4. **Saturation** (`X_SAT`): Clamp to output type range.
5. **Parameterized Saturation** (`X_PSAT`): Clamp to custom
`[SAT_MIN, SAT_MAX]` range (16-bit values, split across multiple
bitfields in the config register). Used for activation clipping.
6. **ReLU** (`X_ReLU`): Rectified linear unit (clamp negatives to 0).
Applied after PSAT.
7. **Type Conversion**: Convert from accumulator type (`X_CTYPE`) to output
type (`X_XTYPE`).
The hardware pipeline order is:
**accumulate → (scale ×) → shift → round → saturate → PSAT → ReLU → output**
### 1.5 Finite State Machines
The MMA has three FSMs that sequence operations automatically:
- **B FSM**: Controls writing to B matrix banks (double-buffering), row
offsets, bank switching periods
- **C FSM**: Controls accumulator read/write banks, offsets, operation
selection (MUL vs MULPLUS), bias loading destinations
- **X FSM**: Controls transfer from C to output, bank switching for reads,
offset sequencing
The FSM periods (e.g., `B_BSWPER`, `C_CWSWPER`, `X_CSWPER`) are expressed
in units of MMA operations and control when banks switch, offsets reset, and
operations alternate between OP0 and OP1.

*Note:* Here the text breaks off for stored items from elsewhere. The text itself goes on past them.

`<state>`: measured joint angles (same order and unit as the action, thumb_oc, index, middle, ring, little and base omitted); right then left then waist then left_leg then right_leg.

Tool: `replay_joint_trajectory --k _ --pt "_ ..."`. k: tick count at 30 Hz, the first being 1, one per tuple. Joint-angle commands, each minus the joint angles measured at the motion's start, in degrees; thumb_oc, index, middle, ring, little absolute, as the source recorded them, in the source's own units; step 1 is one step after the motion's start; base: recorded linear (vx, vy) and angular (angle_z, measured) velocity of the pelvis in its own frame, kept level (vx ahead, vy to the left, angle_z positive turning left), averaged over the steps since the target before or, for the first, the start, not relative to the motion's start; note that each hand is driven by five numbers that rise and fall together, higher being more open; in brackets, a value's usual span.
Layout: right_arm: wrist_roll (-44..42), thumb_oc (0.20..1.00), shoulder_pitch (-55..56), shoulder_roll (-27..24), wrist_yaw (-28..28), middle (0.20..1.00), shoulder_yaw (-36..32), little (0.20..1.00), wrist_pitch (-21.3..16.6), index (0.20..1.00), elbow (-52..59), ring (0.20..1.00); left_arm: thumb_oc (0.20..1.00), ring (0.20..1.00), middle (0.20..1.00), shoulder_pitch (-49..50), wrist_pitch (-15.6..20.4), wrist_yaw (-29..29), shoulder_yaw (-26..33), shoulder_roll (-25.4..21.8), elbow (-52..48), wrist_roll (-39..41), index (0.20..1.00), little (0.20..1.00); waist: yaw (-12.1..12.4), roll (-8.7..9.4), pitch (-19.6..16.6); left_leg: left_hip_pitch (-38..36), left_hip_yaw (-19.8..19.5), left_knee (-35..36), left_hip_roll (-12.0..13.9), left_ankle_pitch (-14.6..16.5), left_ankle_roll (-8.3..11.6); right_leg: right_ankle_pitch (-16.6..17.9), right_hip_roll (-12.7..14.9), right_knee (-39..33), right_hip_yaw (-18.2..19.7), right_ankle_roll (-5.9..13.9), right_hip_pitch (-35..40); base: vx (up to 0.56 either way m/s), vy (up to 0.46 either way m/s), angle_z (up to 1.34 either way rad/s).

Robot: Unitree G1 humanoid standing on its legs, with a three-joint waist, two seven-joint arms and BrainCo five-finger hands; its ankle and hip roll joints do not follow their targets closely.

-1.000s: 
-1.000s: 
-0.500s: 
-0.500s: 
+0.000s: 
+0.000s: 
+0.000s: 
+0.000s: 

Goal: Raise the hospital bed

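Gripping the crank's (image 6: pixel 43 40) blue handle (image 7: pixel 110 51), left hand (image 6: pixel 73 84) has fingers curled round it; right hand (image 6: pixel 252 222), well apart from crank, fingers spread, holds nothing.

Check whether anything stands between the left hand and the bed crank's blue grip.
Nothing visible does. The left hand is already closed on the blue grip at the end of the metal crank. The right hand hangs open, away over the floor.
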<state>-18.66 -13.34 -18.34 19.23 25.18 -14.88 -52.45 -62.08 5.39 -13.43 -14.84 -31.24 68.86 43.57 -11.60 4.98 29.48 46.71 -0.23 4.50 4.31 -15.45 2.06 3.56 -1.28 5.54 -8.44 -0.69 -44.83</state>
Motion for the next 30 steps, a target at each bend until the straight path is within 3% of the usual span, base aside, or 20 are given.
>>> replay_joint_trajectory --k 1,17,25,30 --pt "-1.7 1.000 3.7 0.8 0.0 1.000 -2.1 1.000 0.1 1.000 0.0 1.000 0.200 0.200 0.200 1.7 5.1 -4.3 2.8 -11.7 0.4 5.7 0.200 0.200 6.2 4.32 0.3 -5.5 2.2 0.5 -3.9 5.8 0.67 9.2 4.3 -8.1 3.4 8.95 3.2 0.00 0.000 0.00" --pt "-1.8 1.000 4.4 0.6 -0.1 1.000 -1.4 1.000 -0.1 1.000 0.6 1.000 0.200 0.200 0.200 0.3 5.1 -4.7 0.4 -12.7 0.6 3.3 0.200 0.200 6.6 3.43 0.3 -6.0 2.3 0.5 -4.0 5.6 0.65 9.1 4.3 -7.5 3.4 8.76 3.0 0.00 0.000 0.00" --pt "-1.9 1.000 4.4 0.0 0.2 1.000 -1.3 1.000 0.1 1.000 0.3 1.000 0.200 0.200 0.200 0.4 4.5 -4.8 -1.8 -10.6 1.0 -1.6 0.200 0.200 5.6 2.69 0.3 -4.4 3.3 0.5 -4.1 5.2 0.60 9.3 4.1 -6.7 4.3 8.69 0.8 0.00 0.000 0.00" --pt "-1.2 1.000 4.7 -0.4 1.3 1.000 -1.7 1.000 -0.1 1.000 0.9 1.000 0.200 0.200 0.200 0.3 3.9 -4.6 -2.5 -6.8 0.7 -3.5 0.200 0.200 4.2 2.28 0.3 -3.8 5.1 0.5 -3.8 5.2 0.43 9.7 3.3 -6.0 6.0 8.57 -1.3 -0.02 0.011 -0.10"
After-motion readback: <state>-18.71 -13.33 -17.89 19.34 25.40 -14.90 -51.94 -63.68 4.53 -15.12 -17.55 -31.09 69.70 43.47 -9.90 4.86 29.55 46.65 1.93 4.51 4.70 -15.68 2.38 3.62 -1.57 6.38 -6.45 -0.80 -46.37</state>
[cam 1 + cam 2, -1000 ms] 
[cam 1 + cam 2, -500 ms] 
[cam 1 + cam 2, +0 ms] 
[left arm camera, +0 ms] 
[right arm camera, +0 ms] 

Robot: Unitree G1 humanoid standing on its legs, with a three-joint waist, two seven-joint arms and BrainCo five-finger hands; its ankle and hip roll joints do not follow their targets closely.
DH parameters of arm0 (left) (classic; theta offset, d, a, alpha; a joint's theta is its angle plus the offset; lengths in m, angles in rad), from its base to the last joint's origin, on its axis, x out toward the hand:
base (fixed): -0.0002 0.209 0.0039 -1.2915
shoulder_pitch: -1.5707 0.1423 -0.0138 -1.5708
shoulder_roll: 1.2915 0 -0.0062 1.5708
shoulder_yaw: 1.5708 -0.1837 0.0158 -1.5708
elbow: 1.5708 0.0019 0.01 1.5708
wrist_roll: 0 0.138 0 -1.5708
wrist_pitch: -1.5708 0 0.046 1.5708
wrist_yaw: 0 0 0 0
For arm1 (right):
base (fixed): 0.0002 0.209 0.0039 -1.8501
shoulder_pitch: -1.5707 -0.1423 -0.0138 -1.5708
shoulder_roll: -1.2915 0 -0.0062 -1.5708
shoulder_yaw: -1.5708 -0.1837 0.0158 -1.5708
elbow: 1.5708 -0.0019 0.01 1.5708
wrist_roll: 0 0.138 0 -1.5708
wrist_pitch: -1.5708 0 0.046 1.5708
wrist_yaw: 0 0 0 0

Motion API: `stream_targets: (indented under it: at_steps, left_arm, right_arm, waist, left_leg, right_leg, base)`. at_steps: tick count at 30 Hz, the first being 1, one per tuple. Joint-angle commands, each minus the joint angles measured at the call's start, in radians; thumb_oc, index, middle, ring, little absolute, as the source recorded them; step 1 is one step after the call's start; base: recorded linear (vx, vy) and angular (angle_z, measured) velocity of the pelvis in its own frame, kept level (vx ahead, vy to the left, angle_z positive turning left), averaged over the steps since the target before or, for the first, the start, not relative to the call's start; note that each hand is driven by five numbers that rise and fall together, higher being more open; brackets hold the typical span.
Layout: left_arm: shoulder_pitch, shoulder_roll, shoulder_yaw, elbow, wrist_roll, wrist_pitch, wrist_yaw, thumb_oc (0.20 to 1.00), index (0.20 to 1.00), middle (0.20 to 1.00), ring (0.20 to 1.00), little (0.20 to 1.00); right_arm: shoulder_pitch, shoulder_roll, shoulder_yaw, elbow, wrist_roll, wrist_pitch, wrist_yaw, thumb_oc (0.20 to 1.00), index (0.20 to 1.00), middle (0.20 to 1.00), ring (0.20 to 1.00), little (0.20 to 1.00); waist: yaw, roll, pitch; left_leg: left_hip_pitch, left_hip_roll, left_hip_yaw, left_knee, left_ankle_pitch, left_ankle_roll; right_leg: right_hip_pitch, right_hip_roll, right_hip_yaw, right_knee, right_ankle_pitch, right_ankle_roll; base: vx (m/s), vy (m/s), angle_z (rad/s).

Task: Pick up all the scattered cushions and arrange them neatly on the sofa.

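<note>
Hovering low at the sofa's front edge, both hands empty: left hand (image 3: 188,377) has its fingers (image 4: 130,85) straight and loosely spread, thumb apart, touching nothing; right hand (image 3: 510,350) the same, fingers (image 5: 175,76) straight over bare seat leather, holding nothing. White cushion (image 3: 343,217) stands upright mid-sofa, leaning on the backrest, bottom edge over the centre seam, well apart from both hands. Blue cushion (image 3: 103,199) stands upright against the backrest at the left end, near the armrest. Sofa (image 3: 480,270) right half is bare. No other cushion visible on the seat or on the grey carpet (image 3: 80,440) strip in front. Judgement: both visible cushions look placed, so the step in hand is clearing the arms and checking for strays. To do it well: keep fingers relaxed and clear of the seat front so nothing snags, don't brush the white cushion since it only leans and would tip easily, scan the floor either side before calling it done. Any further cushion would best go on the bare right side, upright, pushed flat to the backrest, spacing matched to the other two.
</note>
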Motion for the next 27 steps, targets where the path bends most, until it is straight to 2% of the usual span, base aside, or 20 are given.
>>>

### 1.6 Streaming Engines (SE) and Streaming Address Generators (SA)
The C7x has hardware streaming engines for efficient memory access:
- **SE0, SE1**: Read-only streaming engines — fetch data from memory in
configurable multi-dimensional patterns (up to 6D: `ICNT0`..`ICNT5`,
`DIM1`..`DIM5`). Opened with `__SE_OPEN` using a `__STRM_TEMPLATE`
configuration struct.
- **SA0, SA1, SA2, SA3**: Streaming Address generators — produce address
sequences for MMA transfer masking. Opened with `__SA_OPEN`. Can
generate multi-dimensional address patterns used with `__HWAXFER_MASK`
to control which C accumulator rows are transferred.
The SE templates configure:
- `DIMFMT`: Number of dimensions (up to 6D)
- `ELETYPE`: Element type (`__SE_ELETYPE_8BIT`, `__SE_ELETYPE_16BIT`, etc.)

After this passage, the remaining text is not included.